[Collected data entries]
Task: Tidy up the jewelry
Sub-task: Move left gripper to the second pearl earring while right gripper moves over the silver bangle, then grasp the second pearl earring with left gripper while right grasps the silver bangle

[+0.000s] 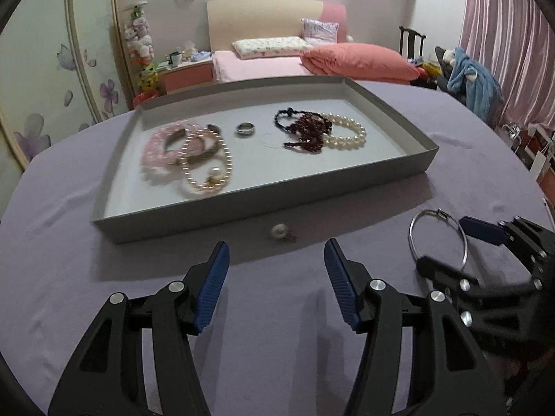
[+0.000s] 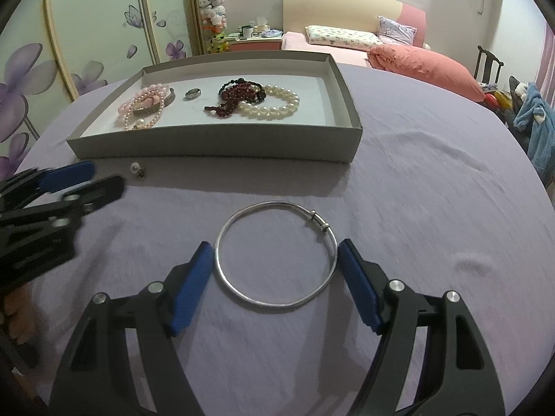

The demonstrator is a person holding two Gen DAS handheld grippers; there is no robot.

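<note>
Most of the jewelry already lies in the grey tray (image 2: 215, 145), which sits ahead of both grippers on the purple tablecloth (image 2: 416, 208): a pink bead bracelet (image 2: 145, 98) tangled with a small pearl strand (image 2: 144, 118) and a dark bangle at the tray's left end, a metal ring (image 2: 193, 94) near the middle, then a dark red bead strand (image 2: 232, 98) overlapping a white pearl bracelet (image 2: 274, 105) toward the right. 2 pieces appear to be left outside. The silver bangle (image 2: 275, 253) lies flat on the cloth directly between the fingers of the right gripper (image 2: 275, 254), whose jaws stand wide, each blue pad just beside or perhaps touching the hoop's rim; I judge a grasp is being set up but not closed. A small pearl earring (image 1: 279, 232) rests on the cloth just in front of the tray's near wall, ahead of the left gripper (image 1: 277, 260), which is also spread wide and empty. So the job looks close to finished: bangle, then earring, into the tray.
</note>
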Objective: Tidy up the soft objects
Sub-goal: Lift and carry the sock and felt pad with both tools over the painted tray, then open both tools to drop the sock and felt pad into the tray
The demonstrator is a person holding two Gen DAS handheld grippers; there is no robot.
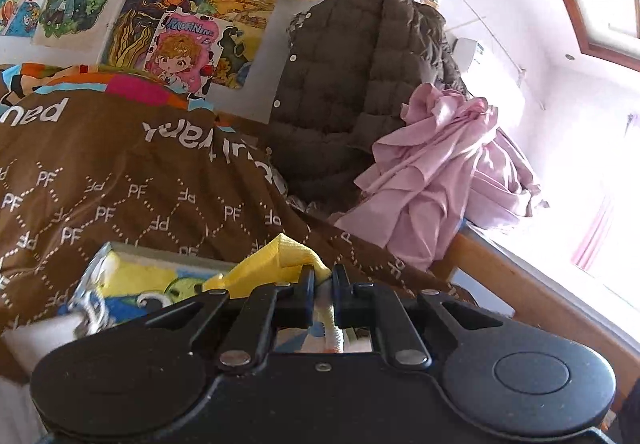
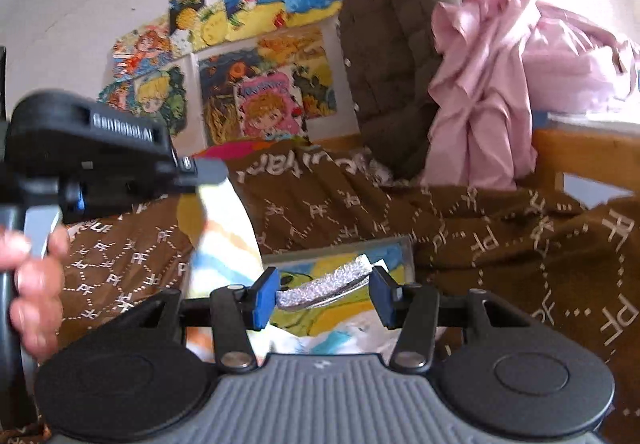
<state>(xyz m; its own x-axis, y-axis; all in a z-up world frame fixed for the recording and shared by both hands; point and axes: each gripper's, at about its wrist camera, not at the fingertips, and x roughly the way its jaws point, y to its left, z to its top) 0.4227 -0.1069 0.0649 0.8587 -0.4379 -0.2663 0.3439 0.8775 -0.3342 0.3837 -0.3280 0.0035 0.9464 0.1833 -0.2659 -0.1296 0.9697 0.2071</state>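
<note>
Left wrist view: left gripper [image 1: 322,286] clamped on yellow cloth [image 1: 276,260], seen at 6 o'clock over brown blanket [image 1: 120,180]; right gripper [image 2: 324,292] jaws apart around silver strip [image 2: 324,290]; pink cloth [image 1: 436,172] heaped at 3 o'clock.

Light source: your daylight pours in from the window [image 1: 616,204] at the right, blown out to white.
Brightness: the room is well lit; your brown bedspread [image 1: 120,184] stays dark.
Blur: your right view smears, worst on the hand [image 2: 32,284].
Distortion: fisheye bends your edges, corners black.
</note>
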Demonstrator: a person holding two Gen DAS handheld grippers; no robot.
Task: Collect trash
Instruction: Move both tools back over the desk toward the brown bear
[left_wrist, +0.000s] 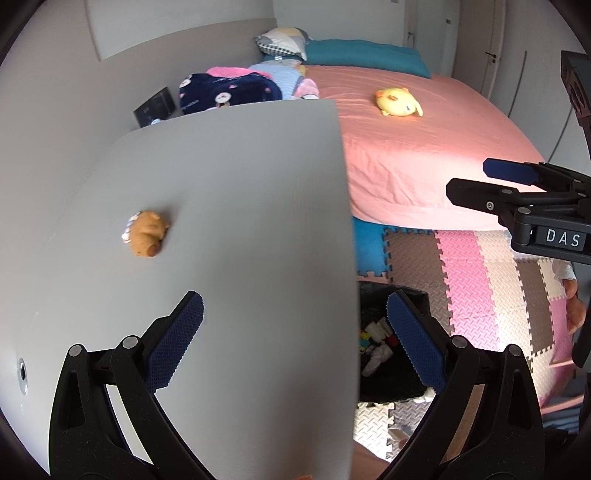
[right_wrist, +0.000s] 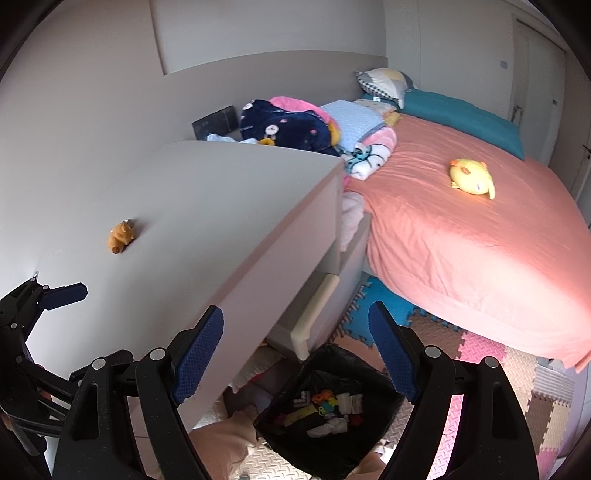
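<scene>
Two grippers are in view, both with jaws spread wide and nothing between the blue pads. The left gripper (left_wrist: 295, 336) hangs over the near edge of a grey desk (left_wrist: 229, 192), one pad above the desktop and the other past the edge, above the floor. The right gripper (right_wrist: 295, 354) is held beside it over the desk's front corner, pointing down toward the bin; in the left wrist view it shows at the right margin, empty.

One black-lined trash bin (right_wrist: 332, 406) stands on the floor below the desk edge, just beside the drawer front with its pale handle (right_wrist: 314, 314). It holds mixed small litter: white crumpled pieces and some bright coloured scraps. The individual items are too small to identify.

On the desktop, well apart from both grippers, lies a small orange-brown toy animal (left_wrist: 146, 233), on its side. No other loose item shows on the desk surface.

The floor is covered with interlocking foam mats (left_wrist: 480, 280) in pink, cream, grey and blue. A bed with a salmon sheet (right_wrist: 461, 229) adjoins the desk; a yellow plush toy (right_wrist: 472, 181) rests on it, and folded blankets (right_wrist: 295, 125) are piled at the head end, near a teal pillow (right_wrist: 461, 114).
</scene>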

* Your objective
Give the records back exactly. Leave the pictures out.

* Answer area
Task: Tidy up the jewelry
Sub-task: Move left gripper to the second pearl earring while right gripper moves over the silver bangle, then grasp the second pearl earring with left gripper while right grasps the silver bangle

[+0.000s] 
[+0.000s] 

The demonstrator is a person holding two Gen DAS handheld grippers; there is no robot.

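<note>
Most of the jewelry already lies in the grey tray (image 2: 215, 145), which sits ahead of both grippers on the purple tablecloth (image 2: 416, 208): a pink bead bracelet (image 2: 145, 98) tangled with a small pearl strand (image 2: 144, 118) and a dark bangle at the tray's left end, a metal ring (image 2: 193, 94) near the middle, then a dark red bead strand (image 2: 232, 98) overlapping a white pearl bracelet (image 2: 274, 105) toward the right. 2 pieces appear to be left outside. The silver bangle (image 2: 275, 253) lies flat on the cloth directly between the fingers of the right gripper (image 2: 275, 254), whose jaws stand wide, each blue pad just beside or perhaps touching the hoop's rim; I judge a grasp is being set up but not closed. A small pearl earring (image 1: 279, 232) rests on the cloth just in front of the tray's near wall, ahead of the left gripper (image 1: 277, 260), which is also spread wide and empty. So the job looks close to finished: bangle, then earring, into the tray.
</note>
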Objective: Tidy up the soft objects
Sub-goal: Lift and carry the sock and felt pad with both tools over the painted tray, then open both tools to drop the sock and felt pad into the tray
The demonstrator is a person holding two Gen DAS handheld grippers; there is no robot.
<state>(xyz m; its own x-axis, y-axis; all in a z-up world frame fixed for the recording and shared by both hands; point and axes: each gripper's, at about its wrist camera, not at the fingertips, and x roughly the way its jaws point, y to its left, z to its top) 0.4227 -0.1069 0.0649 0.8587 -0.4379 -0.2663 0.3439 0.8775 -0.3342 0.3837 -0.3280 0.0035 0.9464 0.1833 -0.2659 -0.1296 0.9697 0.2071</state>
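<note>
Left wrist view: left gripper [image 1: 322,286] clamped on yellow cloth [image 1: 276,260], seen at 6 o'clock over brown blanket [image 1: 120,180]; right gripper [image 2: 324,292] jaws apart around silver strip [image 2: 324,290]; pink cloth [image 1: 436,172] heaped at 3 o'clock.

Light source: your daylight pours in from the window [image 1: 616,204] at the right, blown out to white.
Brightness: the room is well lit; your brown bedspread [image 1: 120,184] stays dark.
Blur: your right view smears, worst on the hand [image 2: 32,284].
Distortion: fisheye bends your edges, corners black.
</note>
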Demonstrator: a person holding two Gen DAS handheld grippers; no robot.
Task: Collect trash
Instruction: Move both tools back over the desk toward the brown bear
[left_wrist, +0.000s] 
[right_wrist, +0.000s] 
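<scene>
Two grippers are in view, both with jaws spread wide and nothing between the blue pads. The left gripper (left_wrist: 295, 336) hangs over the near edge of a grey desk (left_wrist: 229, 192), one pad above the desktop and the other past the edge, above the floor. The right gripper (right_wrist: 295, 354) is held beside it over the desk's front corner, pointing down toward the bin; in the left wrist view it shows at the right margin, empty.

One black-lined trash bin (right_wrist: 332, 406) stands on the floor below the desk edge, just beside the drawer front with its pale handle (right_wrist: 314, 314). It holds mixed small litter: white crumpled pieces and some bright coloured scraps. The individual items are too small to identify.

On the desktop, well apart from both grippers, lies a small orange-brown toy animal (left_wrist: 146, 233), on its side. No other loose item shows on the desk surface.

The floor is covered with interlocking foam mats (left_wrist: 480, 280) in pink, cream, grey and blue. A bed with a salmon sheet (right_wrist: 461, 229) adjoins the desk; a yellow plush toy (right_wrist: 472, 181) rests on it, and folded blankets (right_wrist: 295, 125) are piled at the head end, near a teal pillow (right_wrist: 461, 114).
</scene>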

The response is now finished.